Читая описания путешествий и философские произведения XVIII века, я все более поражался очевидному единообразию суждений и впечатлений, приводивших к единому знаменателю это крайне пестрое смешение стран и народов в восточной части континента, рисуя в итоге картину общей отсталости, придававшей региону однородность. Еще более загадочным для меня были обнаруженные мною параллели между эмпирическими наблюдениями путешественников, зафиксированными в их отчетах, и самонадеянными, подчас фантастическими прозрениями интеллектуалов, никогда не бывавших в этих краях. Более же всего мое внимание привлекал неотступный философический интерес, который эпоха Просвещения питала к таким понятиям, как «Европа» и «цивилизация». Вновь и вновь я задавался вопросом, что значит принадлежать к Европе и что значит быть цивилизованным.
Хотя в рамках «холодной войны» Восточная Европа обычно представлялась как регион, находившийся под русским господством, мне становилось очевидно, что и сама Россия также была важнейшим компонентом Восточной Европы, когда та только складывалась как регион в эпоху Просвещения. Именно пример России в царствования Петра Великого и Екатерины Великой впервые привлек внимание к проблеме отсталости и цивилизации, поражая воображение философов и побуждая их рассматривать Восточную Европу как регион, отличный от Европы Западной.
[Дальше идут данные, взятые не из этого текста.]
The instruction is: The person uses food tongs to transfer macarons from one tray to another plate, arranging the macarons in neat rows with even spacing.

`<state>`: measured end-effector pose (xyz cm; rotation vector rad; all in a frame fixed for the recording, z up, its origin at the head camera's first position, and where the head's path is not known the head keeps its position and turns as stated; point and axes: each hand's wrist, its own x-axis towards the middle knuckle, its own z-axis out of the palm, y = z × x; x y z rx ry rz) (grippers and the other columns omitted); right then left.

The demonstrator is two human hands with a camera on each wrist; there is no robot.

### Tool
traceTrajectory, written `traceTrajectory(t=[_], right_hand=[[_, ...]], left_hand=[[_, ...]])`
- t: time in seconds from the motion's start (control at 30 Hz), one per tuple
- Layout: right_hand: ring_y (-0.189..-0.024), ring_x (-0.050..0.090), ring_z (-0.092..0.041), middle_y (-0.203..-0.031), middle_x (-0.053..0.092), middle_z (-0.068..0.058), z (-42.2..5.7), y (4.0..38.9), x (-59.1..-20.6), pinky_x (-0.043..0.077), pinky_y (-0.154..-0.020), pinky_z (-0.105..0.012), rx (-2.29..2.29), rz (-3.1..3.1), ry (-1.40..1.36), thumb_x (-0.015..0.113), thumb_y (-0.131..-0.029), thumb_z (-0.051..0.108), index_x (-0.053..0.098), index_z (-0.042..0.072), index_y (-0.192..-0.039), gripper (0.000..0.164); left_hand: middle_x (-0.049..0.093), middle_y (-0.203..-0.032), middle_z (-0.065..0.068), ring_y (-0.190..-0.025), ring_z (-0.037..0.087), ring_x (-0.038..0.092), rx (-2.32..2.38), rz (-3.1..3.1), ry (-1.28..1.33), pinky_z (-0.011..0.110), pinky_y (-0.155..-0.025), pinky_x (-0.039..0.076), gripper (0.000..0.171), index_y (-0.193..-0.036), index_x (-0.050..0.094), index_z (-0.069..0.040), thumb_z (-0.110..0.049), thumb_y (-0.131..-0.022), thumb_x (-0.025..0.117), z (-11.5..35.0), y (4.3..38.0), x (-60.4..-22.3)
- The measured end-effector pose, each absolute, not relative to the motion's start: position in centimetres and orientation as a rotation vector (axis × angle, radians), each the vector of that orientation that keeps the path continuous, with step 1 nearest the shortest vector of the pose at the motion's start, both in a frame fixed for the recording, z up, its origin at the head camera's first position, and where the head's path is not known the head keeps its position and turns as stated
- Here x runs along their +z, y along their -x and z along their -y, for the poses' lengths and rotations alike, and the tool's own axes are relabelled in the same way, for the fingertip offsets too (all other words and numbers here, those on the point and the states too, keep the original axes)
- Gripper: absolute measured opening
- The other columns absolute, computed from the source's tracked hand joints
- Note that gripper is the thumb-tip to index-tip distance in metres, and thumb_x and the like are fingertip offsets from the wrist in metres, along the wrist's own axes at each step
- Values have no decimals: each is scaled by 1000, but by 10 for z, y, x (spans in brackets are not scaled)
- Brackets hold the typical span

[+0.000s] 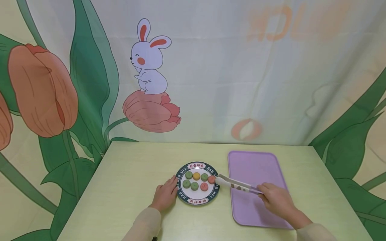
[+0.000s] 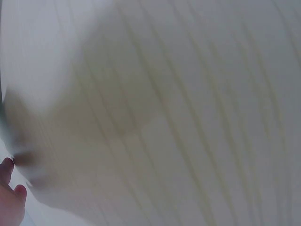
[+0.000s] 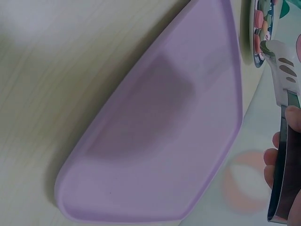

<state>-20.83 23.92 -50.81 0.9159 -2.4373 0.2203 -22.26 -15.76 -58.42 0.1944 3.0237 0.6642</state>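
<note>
My right hand (image 1: 275,199) grips a pair of tongs (image 1: 238,185) with white ends, reaching left across the tray. The tong ends are right at a pink round piece (image 1: 211,179) near the plate's right rim. On the dark-rimmed plate (image 1: 196,194) lie several small cookie-like rounds: green ones (image 1: 194,186), a yellow one (image 1: 196,176) and another pink one (image 1: 204,186). My left hand (image 1: 164,195) rests on the table, its fingertips at the plate's left rim. In the right wrist view, the fingers (image 3: 270,157) curl round the tongs' metal handle.
A flat purple tray (image 1: 253,209) with a low raised edge lies right of the plate, under the right hand and tongs. The pale wooden table (image 1: 135,174) ends at a printed curtain (image 1: 205,83) behind. In the left wrist view, mostly tabletop (image 2: 164,117) shows.
</note>
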Motion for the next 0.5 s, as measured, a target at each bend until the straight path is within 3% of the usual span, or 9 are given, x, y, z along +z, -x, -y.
traceTrajectory(t=[0.5], right_hand=[[-55, 48, -6, -68, 58, 5, -228, 212, -516, 38, -46, -15, 237, 2458, -949, 75, -60, 10, 62, 11, -79, 23]], left_hand=[[33, -142, 7, -129, 28, 33, 646, -3024, -198, 50, -98, 28, 47, -134, 37, -7, -27, -92, 40, 159, 225, -587]])
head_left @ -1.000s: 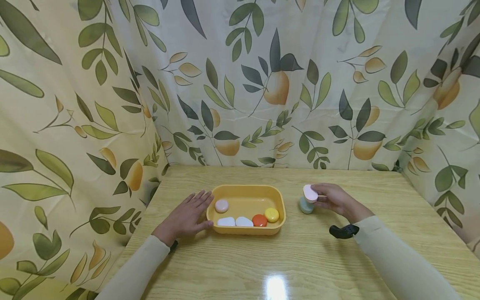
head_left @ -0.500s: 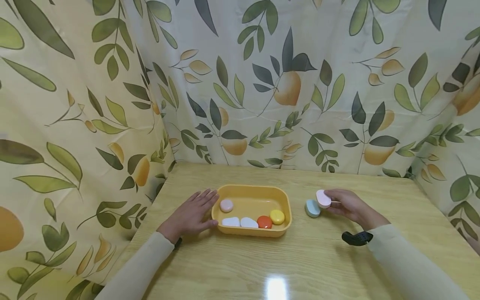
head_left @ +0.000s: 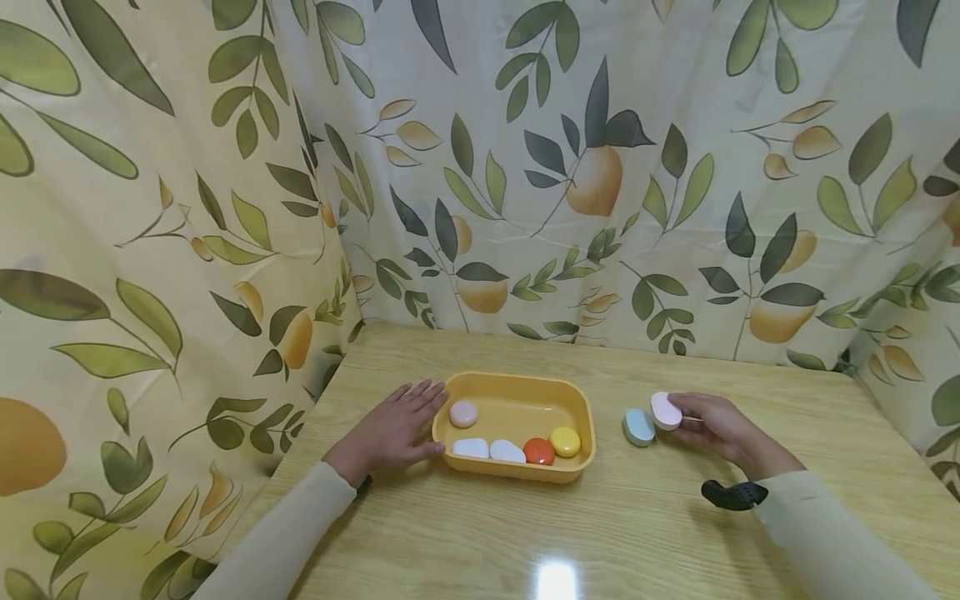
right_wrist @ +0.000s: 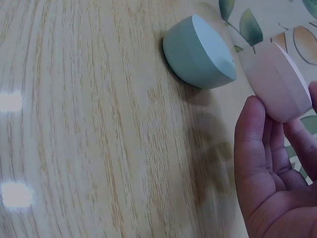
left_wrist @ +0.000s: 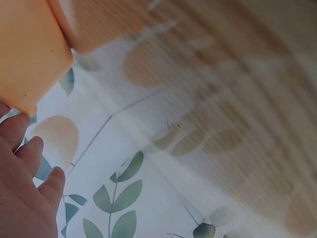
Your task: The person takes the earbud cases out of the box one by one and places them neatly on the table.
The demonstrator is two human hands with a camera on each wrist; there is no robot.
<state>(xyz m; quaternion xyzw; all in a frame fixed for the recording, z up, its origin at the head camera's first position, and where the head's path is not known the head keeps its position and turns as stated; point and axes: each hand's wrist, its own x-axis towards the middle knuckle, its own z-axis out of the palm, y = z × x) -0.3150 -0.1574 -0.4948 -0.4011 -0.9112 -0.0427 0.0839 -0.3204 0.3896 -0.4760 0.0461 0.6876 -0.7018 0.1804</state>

В этой книге я цитирую многих писателей и путешественников XVIII века, чье восприятие России и Восточной Европы в целом было часто глубоко искаженным, иногда откровенно враждебным, иногда утонченно-снисходительным. Мне, однако, не хотелось бы, чтобы эту книгу воспринимали как рассказ о том, как начиная с XVIII столетия Россия оставалась непонятой. Будет правильнее сказать, что если иностранные наблюдатели в XVIII веке высокомерно и сознательно искажали образ России, то происходило это потому, что Россия была объектом необычайного интеллектуального интереса, культурно притягательной точкой на карте континента в сознании Просвещения. Вольтер, который, возможно, глубоко ошибался в своей оценке Петра и Екатерины, который, возможно, неверно понимал характер и обычаи русского народа и который, конечно, никогда не бывал в России, был тем не менее на протяжении всей своей жизни заворожен Россией, ее судьбой и ее предначертанием. «Будь я моложе, я сделался бы русским», — писал он Екатерине уже в глубокой старости. Мое собственное детство и годы учебы, прошедшие в эпоху «холодной войны», мои путешествия, мой личный исторический опыт в конце XX делают знакомым мне это ощущение амбивалентной причастности, это колебание между самоотождествлением и отчужденностью, и я верю, что историческая наука может сыграть конструктивную роль и помочь понять страхи фантазии, которые влияли на осмысление и переосмысление Европы, Европы от Атлантики до Урала.